Material for this task -

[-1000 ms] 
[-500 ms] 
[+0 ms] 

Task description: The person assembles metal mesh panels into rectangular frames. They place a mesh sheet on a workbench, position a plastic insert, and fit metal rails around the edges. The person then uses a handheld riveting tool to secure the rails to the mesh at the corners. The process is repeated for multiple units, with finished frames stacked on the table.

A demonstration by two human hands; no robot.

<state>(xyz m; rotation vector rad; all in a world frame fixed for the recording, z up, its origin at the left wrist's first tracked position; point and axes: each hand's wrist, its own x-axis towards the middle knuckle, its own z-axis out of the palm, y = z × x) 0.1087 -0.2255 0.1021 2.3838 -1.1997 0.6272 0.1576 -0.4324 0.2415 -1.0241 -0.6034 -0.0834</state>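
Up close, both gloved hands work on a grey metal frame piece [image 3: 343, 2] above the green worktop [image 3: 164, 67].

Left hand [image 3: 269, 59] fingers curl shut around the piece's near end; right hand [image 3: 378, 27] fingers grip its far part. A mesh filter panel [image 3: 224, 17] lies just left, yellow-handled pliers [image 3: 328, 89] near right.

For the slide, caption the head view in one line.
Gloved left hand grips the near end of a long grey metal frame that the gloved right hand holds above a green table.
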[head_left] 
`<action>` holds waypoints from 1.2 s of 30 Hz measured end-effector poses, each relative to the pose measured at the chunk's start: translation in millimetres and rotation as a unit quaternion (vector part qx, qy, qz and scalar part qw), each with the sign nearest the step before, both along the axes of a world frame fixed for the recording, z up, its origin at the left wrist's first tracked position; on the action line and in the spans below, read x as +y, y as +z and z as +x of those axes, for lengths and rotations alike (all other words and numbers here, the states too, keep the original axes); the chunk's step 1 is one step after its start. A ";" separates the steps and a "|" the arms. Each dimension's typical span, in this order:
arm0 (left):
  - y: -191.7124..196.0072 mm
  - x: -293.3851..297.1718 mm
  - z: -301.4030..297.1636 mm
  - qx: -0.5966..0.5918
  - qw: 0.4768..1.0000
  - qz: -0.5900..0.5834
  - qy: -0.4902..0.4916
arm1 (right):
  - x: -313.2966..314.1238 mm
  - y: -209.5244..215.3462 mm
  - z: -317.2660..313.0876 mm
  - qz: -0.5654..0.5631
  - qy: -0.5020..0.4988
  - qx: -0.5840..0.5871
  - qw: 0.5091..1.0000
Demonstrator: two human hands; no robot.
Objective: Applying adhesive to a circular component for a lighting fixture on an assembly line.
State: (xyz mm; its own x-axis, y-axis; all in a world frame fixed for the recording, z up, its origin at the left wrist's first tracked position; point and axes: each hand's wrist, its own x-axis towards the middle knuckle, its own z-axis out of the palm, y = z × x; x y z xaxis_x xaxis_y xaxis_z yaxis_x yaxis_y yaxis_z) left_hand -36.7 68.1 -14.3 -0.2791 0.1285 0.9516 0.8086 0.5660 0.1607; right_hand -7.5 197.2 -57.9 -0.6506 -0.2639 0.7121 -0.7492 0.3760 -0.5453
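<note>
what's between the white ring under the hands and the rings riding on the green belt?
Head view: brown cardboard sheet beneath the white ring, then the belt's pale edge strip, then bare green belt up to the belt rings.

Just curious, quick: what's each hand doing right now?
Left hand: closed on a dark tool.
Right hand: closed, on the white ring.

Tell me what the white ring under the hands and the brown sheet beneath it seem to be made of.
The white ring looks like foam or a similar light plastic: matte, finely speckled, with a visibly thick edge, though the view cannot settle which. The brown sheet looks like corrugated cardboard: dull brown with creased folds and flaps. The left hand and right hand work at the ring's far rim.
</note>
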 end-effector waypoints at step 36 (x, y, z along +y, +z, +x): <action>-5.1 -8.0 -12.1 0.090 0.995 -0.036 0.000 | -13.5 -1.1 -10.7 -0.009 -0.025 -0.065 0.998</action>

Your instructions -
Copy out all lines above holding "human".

Finished task -
A demonstration by two human hands; no robot.
Demonstrator: two human hands; no robot.

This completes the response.